__WHAT IS EXPECTED__. Whenever "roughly" occurs in a line of the material, list that line.

□ □ □ □

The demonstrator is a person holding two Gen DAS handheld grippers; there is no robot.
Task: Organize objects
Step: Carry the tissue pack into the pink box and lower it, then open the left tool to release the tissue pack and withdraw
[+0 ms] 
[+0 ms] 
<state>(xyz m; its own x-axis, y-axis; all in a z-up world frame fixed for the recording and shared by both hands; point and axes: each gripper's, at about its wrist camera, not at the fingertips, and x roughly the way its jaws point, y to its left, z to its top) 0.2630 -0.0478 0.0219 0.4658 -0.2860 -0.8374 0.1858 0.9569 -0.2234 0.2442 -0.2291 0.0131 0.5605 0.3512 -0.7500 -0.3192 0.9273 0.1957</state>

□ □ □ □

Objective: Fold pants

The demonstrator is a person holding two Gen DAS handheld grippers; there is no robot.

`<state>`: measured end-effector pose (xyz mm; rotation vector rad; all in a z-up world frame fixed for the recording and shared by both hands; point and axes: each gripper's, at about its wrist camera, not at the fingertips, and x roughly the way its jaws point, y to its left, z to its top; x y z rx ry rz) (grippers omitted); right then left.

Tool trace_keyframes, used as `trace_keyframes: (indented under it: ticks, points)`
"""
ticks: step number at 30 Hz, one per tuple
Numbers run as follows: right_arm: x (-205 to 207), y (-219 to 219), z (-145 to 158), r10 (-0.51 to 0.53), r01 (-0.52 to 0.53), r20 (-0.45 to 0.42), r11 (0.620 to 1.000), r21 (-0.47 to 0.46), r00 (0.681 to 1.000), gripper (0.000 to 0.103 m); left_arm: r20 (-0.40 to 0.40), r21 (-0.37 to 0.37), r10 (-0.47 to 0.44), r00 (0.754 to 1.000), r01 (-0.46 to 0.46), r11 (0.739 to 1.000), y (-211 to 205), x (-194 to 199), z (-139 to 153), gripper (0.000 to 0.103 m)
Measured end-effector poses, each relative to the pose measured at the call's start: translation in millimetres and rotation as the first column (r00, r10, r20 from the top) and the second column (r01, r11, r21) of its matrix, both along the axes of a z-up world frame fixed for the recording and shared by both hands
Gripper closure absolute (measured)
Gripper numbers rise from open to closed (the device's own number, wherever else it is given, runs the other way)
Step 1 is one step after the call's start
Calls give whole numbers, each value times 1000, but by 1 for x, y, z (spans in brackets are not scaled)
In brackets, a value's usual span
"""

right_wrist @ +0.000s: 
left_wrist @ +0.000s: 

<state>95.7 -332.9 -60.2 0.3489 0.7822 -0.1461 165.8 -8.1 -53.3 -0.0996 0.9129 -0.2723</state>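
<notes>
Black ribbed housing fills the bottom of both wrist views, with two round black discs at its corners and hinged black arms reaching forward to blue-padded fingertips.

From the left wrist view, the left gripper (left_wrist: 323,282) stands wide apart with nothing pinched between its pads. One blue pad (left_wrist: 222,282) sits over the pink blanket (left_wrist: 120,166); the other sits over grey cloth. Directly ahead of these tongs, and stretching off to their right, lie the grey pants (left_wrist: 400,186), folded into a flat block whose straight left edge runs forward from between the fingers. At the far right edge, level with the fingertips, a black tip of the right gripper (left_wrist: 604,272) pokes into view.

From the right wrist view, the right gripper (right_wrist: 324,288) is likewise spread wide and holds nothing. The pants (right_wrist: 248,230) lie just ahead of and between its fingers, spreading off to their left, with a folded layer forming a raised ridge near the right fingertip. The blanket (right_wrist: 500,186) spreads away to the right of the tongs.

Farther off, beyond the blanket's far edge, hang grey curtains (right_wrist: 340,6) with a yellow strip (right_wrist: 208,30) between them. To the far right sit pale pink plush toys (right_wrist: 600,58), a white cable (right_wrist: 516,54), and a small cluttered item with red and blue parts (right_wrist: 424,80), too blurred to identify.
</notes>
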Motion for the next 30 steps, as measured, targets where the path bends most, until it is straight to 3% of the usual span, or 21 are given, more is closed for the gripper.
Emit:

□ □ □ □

__SOLUTION TO THE EXERCISE__.
<state>(xyz m; its own x-axis, y-axis; all in a z-up world frame fixed for the recording and shared by both hands; point and axes: each gripper's, at about its wrist camera, not at the fingertips, and x roughly the way its jaws point, y to its left, z to its top) 0.2630 -0.0478 0.0219 0.4658 -0.2860 -0.8374 0.1858 0.9569 -0.2234 0.2442 -0.2291 0.0131 0.5605 0.3512 -0.7500 -0.3192 0.9273 0.1957</state>
`<state>`: measured end-effector pose (xyz mm; rotation vector rad; all in a z-up world frame fixed for the recording and shared by both hands; point and axes: each gripper's, at about its wrist camera, not at the fingertips, and x roughly the way its jaws point, y to its left, z to its top; x y z rx ry rz) (grippers omitted); right then left.

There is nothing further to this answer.